| Exercise directions |
Only the lines from the one containing "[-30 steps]" through the last line of the material should be copied, exactly as written and without pictures.
====== Data for analysis
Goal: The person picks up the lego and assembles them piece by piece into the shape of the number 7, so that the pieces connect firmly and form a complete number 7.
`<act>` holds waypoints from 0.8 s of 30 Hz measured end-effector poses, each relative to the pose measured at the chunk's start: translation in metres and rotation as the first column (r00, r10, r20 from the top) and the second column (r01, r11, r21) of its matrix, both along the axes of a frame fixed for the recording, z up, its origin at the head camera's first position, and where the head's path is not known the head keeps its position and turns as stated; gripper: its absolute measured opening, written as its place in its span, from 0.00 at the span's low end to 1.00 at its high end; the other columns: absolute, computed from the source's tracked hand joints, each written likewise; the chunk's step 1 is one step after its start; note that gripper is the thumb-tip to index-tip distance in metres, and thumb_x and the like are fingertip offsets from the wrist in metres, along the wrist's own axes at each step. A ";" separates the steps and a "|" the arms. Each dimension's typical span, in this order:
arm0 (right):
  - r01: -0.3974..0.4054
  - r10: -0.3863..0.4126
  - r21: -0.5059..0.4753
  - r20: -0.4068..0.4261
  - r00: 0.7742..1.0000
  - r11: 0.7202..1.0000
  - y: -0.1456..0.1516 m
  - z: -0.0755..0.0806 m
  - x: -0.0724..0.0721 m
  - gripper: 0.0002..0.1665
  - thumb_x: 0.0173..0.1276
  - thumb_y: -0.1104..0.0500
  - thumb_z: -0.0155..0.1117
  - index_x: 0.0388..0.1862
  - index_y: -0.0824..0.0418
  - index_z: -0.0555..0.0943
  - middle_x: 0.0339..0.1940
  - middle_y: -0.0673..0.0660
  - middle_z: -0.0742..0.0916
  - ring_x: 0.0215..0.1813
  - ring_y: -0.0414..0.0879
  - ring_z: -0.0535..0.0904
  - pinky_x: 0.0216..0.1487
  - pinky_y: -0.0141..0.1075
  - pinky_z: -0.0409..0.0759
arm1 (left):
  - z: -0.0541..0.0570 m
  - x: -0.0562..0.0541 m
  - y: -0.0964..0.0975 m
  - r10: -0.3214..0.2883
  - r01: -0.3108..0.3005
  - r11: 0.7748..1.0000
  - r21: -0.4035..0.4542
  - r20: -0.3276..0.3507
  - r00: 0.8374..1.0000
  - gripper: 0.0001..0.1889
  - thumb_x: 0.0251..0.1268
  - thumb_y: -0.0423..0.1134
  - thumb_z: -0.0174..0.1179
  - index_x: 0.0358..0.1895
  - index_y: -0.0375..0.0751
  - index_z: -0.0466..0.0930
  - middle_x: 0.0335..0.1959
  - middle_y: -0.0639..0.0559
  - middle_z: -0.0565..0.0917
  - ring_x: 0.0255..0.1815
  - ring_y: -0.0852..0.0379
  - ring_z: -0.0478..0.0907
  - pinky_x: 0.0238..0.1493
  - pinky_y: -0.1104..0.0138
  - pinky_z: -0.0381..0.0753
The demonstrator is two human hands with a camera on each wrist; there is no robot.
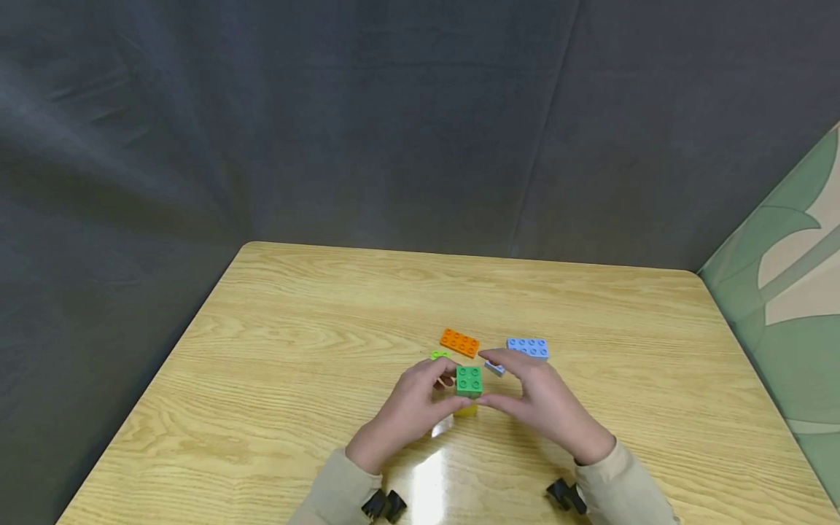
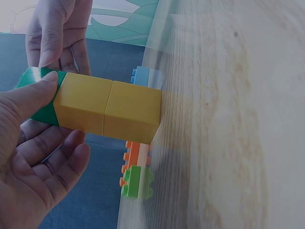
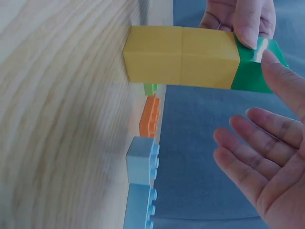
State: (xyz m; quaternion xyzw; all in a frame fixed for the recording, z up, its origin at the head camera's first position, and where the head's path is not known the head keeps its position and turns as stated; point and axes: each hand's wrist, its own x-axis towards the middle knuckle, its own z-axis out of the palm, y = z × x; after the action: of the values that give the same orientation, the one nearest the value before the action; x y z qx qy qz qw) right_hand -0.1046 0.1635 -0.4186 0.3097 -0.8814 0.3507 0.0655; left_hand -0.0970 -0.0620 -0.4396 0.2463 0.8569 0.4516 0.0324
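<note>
A green brick (image 1: pixel 469 380) sits on top of two stacked yellow bricks (image 2: pixel 107 107), which stand upright on the table. My left hand (image 1: pixel 416 397) pinches the green brick, its thumb on the near face and its index finger by the left side. From the other side, the thumb of my right hand (image 1: pixel 534 390) touches the green brick near its front corner. The other right fingers are spread and held away from the stack, as the right wrist view shows. Seen from above, the yellow bricks (image 1: pixel 466 411) are mostly hidden beneath the green one.
Behind the hands lie an orange brick (image 1: pixel 459 343), a light green brick (image 1: pixel 440 355) partly covered by the left hand, a small light blue brick (image 1: pixel 495 368) and a longer blue brick (image 1: pixel 528 348). The wooden table (image 1: pixel 315 306) meets a dark curtain (image 1: pixel 394 146) at the back.
</note>
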 end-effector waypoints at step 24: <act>0.097 -0.097 0.050 0.007 0.995 0.994 0.009 -0.010 -0.006 0.31 0.57 0.59 0.76 0.59 0.64 0.78 0.57 0.61 0.83 0.60 0.58 0.77 0.58 0.53 0.76 | -0.001 0.001 0.000 0.006 -0.006 1.000 0.009 -0.001 1.000 0.18 0.60 0.43 0.68 0.51 0.43 0.76 0.43 0.56 0.80 0.43 0.57 0.78 0.46 0.69 0.80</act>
State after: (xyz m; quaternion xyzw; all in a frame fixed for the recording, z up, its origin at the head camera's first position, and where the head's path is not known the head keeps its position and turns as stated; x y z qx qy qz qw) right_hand -0.1109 0.1722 -0.4283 0.2665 -0.9040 0.3267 0.0704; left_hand -0.0965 -0.0615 -0.4409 0.2442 0.8557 0.4553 0.0296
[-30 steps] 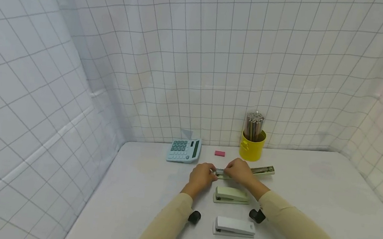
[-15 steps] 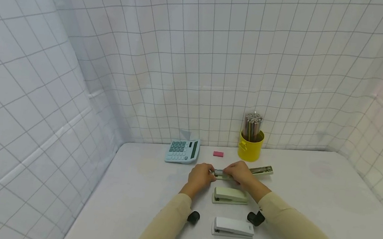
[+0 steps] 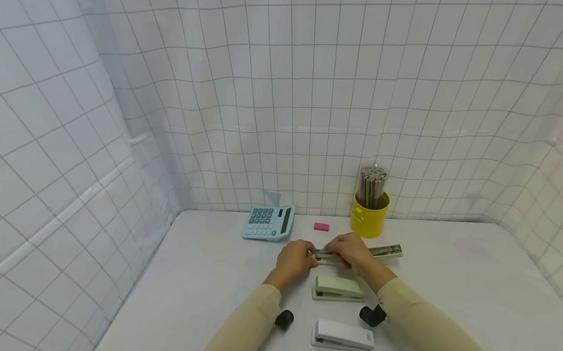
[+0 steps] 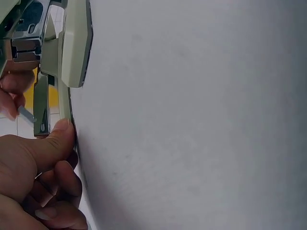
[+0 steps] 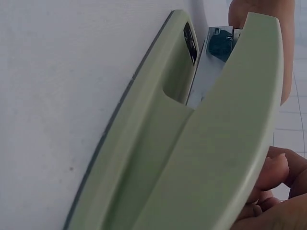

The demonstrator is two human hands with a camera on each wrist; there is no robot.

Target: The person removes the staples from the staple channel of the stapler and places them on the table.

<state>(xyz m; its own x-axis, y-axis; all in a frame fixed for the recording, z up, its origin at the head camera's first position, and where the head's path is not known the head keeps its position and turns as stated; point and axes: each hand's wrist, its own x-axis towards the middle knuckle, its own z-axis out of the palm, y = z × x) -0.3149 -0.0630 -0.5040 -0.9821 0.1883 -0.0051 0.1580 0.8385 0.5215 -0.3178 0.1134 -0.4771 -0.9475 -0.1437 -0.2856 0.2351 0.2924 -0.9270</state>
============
| Response box |
[-30 steps] 
[-15 steps] 
[+0 steps] 
[+0 steps] 
[+0 steps] 

The demonstrator is two human hands with a camera on each wrist; there is no robot.

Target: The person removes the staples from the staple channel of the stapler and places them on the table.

<state>(xyz m; its own x-axis, y-axis; all in a frame fixed for the recording, z up, its origin at the head camera's first position, and where the head's path is not known the head keeps its position and turns as stated; point and axes: each hand's wrist, its own x-axis towards the middle knuckle, its own z-axis out of the palm, y = z × x) -0.3149 -0.0630 -0.5040 -0.9821 0.1883 -0.0051 0.1580 0.8385 0.5215 -0.3178 0.1134 -0.4771 -0.9475 -0.1437 -0.2856 0.2351 0.2924 -0.9270</state>

This finishes the response to the exercise.